- **What to do**: Copy, word for word, the lines of the entries below between the one with "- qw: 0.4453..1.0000" and the one with "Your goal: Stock", inclusive, and leave out everything else.

- **Given records**:

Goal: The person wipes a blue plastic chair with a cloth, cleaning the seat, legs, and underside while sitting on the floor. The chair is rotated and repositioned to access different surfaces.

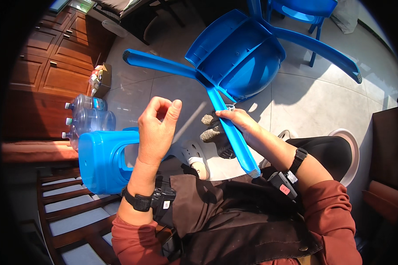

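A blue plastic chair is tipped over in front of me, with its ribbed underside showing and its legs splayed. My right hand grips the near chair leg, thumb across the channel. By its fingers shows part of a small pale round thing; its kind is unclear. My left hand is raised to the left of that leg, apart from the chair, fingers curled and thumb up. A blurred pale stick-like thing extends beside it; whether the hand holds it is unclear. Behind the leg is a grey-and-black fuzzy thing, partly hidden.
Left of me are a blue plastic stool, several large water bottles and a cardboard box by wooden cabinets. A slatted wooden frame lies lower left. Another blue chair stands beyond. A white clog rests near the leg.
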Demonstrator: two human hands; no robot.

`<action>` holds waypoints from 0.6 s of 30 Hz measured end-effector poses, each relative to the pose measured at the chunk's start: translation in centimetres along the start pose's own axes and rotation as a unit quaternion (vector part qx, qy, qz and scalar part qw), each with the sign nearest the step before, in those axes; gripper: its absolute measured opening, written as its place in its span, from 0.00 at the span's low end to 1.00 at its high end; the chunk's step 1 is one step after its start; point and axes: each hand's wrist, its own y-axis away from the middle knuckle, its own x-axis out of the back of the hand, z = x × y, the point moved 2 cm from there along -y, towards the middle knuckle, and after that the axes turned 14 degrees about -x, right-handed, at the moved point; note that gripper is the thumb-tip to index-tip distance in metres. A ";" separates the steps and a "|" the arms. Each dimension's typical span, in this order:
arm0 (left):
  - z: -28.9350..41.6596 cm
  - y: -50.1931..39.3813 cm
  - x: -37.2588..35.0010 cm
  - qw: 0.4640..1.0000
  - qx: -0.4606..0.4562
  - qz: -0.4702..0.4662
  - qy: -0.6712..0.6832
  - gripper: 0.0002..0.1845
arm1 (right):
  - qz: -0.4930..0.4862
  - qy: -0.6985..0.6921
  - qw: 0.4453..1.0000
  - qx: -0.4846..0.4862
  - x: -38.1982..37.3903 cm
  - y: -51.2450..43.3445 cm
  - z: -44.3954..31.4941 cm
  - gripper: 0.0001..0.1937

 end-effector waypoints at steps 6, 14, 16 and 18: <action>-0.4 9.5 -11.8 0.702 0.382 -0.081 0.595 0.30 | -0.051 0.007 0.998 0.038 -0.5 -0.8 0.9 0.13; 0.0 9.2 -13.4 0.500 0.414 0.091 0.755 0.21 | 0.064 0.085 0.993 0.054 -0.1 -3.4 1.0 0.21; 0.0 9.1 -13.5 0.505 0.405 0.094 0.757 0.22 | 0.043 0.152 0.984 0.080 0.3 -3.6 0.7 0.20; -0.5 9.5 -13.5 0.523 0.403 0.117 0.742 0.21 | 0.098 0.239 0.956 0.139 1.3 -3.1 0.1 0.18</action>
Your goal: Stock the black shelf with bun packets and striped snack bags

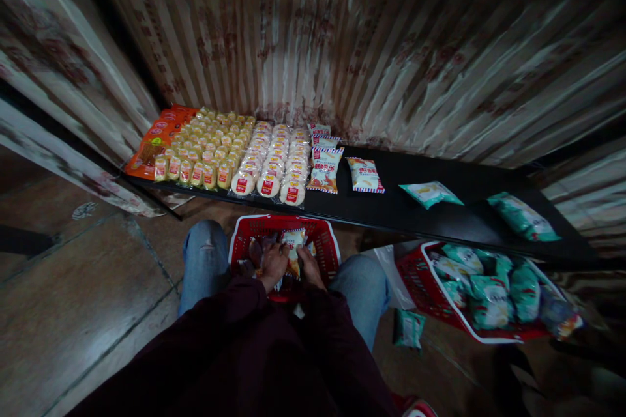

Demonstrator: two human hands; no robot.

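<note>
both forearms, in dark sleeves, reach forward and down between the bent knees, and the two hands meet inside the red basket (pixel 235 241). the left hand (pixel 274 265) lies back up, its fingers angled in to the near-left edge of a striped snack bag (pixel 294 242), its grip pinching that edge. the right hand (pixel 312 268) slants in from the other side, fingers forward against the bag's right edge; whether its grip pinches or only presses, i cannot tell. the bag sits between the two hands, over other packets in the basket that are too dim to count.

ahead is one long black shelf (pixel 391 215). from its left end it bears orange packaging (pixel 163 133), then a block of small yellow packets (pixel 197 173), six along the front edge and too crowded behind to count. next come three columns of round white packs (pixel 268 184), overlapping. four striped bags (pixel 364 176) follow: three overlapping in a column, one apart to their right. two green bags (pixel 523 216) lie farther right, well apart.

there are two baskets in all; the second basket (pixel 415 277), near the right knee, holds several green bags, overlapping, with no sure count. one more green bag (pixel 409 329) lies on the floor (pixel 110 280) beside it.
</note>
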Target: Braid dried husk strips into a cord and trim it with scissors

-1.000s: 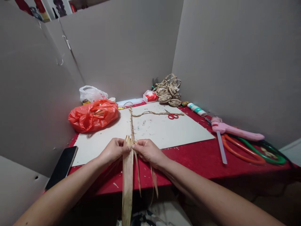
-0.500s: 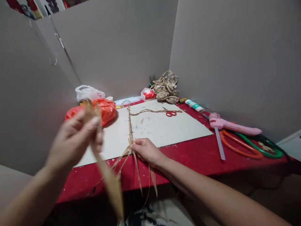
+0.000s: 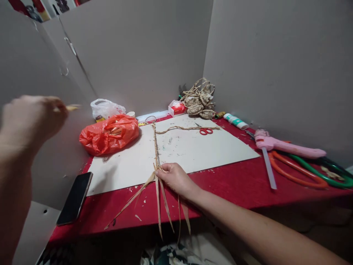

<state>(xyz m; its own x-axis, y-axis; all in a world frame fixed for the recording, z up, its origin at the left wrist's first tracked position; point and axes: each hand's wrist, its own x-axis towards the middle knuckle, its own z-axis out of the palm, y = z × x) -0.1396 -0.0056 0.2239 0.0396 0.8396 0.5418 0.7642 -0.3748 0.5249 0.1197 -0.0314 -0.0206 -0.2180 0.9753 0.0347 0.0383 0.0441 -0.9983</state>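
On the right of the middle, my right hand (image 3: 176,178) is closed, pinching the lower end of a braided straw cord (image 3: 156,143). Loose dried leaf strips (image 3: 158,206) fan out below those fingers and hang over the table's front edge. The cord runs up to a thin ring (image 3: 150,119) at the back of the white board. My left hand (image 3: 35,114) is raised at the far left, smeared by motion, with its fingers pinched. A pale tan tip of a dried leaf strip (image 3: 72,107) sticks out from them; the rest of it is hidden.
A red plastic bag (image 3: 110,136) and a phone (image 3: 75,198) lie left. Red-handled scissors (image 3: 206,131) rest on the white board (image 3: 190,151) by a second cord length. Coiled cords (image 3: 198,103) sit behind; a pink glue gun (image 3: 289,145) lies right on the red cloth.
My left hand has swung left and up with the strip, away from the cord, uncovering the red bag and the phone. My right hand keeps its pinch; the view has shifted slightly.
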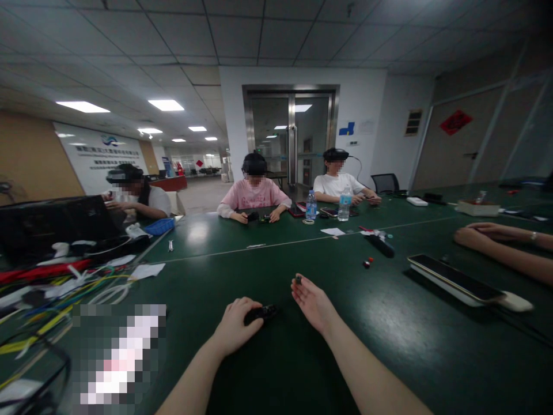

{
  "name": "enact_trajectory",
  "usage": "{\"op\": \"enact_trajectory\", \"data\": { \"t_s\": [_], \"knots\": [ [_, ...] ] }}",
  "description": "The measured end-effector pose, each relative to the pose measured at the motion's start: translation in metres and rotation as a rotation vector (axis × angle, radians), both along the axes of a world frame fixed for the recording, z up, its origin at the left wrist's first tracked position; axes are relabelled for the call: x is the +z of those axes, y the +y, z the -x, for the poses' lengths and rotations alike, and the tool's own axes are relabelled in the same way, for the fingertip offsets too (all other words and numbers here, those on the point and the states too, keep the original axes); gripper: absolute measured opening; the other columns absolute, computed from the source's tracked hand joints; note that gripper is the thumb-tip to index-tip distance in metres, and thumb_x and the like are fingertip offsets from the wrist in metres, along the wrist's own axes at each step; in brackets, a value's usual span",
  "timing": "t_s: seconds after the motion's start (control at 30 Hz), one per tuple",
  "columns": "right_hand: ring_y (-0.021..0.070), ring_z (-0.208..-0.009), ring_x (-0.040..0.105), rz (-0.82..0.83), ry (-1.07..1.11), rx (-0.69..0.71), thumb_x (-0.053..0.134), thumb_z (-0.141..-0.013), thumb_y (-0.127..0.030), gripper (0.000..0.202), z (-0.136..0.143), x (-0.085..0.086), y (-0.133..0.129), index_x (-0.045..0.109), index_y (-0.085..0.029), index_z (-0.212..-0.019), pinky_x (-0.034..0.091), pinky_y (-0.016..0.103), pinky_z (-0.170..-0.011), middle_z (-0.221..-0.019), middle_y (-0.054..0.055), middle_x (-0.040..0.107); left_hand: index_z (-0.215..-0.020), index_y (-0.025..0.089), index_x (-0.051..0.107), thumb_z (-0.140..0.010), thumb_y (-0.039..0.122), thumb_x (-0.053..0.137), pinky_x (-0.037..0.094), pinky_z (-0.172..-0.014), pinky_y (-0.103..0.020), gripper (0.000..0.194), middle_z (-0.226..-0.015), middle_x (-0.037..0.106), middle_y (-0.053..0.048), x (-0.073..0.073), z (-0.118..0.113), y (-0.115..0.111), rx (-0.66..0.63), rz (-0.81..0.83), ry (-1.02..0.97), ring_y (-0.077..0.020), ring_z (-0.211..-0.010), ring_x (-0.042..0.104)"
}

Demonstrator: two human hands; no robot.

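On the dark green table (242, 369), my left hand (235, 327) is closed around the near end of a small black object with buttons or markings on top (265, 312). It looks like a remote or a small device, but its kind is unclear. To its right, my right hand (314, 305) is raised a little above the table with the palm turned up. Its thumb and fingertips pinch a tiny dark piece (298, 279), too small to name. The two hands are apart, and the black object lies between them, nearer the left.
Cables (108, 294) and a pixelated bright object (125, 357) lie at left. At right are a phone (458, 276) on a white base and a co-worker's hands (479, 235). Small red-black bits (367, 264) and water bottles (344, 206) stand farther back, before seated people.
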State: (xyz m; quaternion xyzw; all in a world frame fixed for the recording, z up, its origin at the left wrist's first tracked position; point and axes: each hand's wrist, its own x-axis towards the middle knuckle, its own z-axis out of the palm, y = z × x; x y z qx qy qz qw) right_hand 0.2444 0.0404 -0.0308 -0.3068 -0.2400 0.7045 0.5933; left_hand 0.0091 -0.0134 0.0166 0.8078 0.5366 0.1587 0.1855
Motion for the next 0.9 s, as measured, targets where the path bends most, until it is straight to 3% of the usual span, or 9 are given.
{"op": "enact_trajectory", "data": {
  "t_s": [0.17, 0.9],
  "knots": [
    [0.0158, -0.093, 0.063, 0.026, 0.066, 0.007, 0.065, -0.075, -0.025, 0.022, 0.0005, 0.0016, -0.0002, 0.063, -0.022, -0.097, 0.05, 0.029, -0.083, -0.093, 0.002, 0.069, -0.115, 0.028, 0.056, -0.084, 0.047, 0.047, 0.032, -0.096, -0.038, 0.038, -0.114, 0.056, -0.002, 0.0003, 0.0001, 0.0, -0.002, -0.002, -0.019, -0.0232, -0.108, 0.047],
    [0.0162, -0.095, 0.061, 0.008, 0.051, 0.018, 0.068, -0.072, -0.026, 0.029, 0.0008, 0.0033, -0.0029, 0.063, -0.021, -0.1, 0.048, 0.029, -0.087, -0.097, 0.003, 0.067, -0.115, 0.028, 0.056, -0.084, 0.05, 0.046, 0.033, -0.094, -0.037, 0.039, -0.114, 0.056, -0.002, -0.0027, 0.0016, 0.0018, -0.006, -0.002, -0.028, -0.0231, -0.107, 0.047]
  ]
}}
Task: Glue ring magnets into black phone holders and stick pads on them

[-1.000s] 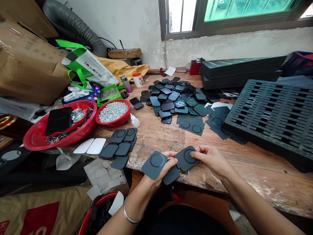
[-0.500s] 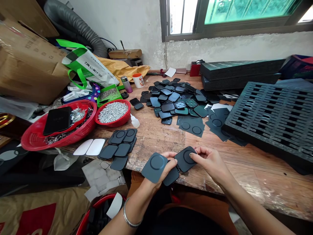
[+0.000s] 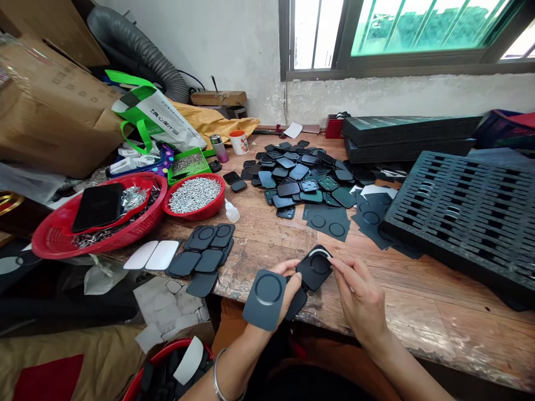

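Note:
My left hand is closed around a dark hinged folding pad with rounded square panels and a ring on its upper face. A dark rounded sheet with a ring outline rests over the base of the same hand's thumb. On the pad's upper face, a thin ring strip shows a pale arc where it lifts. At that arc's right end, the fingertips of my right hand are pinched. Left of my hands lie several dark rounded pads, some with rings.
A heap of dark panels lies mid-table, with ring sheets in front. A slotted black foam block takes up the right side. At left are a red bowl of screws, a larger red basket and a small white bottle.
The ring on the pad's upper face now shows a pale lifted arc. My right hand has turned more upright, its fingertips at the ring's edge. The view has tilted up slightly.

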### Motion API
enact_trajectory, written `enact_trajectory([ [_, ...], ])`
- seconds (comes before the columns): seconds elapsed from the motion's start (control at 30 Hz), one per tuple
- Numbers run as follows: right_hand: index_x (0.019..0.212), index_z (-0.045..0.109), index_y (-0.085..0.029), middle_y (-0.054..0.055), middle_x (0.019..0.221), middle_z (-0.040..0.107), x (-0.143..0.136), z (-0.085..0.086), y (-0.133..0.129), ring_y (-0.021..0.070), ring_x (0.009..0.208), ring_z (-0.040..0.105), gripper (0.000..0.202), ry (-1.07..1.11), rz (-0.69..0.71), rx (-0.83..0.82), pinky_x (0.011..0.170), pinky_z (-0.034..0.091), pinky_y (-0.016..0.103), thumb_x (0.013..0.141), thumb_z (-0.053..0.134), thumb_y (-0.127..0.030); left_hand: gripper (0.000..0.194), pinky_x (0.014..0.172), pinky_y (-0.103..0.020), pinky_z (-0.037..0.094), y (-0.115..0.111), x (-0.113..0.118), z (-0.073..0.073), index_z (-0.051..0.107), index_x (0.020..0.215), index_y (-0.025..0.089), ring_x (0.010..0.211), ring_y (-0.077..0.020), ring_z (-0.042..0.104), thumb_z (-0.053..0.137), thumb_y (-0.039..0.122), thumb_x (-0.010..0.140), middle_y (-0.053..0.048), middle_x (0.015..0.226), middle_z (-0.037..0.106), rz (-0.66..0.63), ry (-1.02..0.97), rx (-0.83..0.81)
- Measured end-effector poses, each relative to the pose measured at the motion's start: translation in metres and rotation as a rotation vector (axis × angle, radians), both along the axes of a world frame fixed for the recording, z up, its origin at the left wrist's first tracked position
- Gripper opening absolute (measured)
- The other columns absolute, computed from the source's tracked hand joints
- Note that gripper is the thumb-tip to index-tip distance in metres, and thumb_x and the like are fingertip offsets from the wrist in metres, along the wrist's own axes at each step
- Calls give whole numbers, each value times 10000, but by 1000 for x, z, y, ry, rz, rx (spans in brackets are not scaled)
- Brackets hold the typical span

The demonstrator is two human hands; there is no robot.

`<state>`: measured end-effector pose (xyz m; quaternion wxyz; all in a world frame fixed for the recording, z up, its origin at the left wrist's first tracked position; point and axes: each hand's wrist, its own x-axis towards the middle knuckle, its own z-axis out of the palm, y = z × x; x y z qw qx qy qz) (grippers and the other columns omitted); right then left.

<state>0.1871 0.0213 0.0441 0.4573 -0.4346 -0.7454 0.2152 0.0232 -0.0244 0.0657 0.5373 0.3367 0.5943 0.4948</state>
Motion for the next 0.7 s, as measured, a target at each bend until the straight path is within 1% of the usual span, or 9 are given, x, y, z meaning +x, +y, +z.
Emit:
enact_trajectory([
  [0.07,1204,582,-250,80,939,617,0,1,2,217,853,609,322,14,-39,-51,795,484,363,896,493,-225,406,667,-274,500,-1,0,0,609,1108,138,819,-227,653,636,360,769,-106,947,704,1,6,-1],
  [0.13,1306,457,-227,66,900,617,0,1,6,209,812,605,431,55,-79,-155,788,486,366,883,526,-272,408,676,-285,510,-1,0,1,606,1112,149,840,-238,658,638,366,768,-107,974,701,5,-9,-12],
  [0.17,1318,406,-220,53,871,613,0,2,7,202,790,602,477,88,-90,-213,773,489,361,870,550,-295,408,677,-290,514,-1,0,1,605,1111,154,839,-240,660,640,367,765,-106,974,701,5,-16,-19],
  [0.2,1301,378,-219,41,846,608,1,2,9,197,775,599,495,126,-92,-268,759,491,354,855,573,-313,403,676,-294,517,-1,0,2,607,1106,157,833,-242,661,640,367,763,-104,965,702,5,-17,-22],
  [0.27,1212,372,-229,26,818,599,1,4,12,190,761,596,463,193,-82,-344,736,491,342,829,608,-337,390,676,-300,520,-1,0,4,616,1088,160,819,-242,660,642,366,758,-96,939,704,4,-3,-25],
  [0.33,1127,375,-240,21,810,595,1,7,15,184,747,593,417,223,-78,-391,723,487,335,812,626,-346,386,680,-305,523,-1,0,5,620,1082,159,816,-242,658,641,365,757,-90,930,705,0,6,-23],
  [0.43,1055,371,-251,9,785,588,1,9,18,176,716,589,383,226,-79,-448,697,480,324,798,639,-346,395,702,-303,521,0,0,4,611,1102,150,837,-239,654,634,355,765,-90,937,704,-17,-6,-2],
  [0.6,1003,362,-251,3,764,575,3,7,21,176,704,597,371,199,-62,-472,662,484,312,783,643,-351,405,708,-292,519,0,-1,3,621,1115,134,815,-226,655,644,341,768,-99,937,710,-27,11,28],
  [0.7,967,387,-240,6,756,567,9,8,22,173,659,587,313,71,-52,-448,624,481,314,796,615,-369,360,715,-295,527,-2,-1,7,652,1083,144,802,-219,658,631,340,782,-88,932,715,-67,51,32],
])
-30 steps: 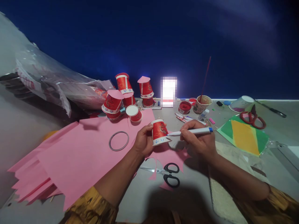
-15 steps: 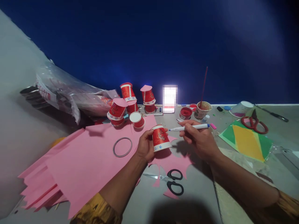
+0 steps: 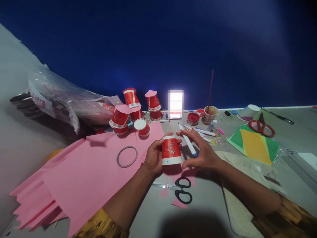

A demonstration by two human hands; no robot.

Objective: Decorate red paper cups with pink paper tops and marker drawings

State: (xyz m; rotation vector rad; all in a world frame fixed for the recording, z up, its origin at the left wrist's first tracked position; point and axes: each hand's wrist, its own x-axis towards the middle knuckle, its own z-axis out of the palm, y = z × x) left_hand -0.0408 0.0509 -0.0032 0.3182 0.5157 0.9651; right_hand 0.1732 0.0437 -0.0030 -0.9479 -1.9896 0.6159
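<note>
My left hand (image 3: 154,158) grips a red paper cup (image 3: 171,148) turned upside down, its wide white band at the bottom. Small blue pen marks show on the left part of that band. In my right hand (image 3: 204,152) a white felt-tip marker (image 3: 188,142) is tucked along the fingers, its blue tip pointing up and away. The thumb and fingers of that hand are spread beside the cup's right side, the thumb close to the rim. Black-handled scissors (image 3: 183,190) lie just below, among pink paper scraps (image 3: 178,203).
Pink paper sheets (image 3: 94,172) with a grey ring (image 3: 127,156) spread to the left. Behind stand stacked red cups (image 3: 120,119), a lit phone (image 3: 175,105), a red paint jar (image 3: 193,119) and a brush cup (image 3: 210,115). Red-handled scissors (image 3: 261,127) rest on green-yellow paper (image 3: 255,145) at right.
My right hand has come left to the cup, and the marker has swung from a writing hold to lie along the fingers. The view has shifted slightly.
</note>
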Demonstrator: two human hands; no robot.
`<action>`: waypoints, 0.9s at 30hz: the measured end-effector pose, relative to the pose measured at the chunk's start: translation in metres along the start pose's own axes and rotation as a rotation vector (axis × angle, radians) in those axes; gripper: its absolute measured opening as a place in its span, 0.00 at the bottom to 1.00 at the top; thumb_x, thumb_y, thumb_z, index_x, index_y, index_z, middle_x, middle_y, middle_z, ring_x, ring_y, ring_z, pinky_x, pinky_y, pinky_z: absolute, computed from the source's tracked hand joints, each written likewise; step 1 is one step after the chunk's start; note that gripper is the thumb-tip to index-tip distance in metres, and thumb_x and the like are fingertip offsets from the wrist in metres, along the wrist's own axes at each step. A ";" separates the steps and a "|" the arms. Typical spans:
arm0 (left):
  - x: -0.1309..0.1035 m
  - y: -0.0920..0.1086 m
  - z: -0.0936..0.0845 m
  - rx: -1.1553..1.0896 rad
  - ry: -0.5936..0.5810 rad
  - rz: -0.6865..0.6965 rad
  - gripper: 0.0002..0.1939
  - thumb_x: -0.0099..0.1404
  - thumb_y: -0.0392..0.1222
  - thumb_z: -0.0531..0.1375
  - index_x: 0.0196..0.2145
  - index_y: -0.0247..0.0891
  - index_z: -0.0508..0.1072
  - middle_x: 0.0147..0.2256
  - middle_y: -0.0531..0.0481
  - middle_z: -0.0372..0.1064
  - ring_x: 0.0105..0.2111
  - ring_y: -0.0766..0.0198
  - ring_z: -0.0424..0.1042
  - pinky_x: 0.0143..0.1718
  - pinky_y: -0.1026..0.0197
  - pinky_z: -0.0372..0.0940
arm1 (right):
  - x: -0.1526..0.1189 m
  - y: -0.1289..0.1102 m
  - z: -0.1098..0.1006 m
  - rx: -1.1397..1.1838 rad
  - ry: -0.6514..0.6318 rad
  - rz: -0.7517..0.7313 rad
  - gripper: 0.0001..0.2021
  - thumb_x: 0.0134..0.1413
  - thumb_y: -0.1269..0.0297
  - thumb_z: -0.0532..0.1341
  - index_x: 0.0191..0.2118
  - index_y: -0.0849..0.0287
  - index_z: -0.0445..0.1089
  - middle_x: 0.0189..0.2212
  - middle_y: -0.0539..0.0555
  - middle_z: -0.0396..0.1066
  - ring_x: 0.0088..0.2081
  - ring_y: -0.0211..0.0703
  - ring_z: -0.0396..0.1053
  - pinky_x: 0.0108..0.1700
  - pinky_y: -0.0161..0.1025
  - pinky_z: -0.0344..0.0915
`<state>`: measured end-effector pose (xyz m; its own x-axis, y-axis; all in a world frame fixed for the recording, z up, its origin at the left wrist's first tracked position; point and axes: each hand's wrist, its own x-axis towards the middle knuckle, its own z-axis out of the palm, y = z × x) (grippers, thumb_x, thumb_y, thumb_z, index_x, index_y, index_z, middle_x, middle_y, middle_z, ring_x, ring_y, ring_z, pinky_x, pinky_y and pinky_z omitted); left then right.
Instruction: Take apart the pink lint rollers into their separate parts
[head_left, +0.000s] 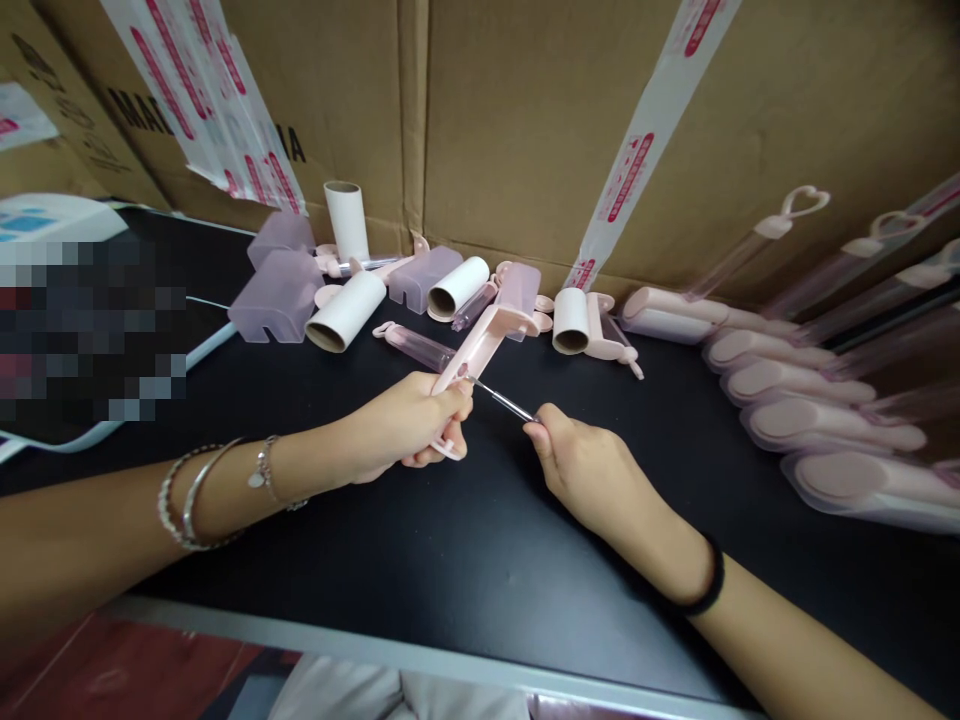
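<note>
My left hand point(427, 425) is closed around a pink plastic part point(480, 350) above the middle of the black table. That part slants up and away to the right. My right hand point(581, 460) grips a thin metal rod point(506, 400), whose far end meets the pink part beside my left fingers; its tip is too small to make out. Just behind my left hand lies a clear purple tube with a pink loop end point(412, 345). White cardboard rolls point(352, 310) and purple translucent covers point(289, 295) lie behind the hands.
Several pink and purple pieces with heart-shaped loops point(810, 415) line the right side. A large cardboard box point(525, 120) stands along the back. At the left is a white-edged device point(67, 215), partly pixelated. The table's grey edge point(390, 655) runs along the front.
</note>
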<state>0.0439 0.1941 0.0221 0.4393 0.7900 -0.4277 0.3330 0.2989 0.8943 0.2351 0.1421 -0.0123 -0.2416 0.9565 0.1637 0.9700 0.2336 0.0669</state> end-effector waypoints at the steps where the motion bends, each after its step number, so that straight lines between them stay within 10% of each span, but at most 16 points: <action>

- **Completed exercise**:
  - qw: 0.4453..1.0000
  - qx: -0.4846..0.4862
  - x: -38.1982..37.3903 cm
  - y: -51.2450..43.3445 cm
  - z: -44.3954..31.4941 cm
  - gripper: 0.0001..0.1937

 end-effector waypoints at steps 6, 14, 16 and 18: <action>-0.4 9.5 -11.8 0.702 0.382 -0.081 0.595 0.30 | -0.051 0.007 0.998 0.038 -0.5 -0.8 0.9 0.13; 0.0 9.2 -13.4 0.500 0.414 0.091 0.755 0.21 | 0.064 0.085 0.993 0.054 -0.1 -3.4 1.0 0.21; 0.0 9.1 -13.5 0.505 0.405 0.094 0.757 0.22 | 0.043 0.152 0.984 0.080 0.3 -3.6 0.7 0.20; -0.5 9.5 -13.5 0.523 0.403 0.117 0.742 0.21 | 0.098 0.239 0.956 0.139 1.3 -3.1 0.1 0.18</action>
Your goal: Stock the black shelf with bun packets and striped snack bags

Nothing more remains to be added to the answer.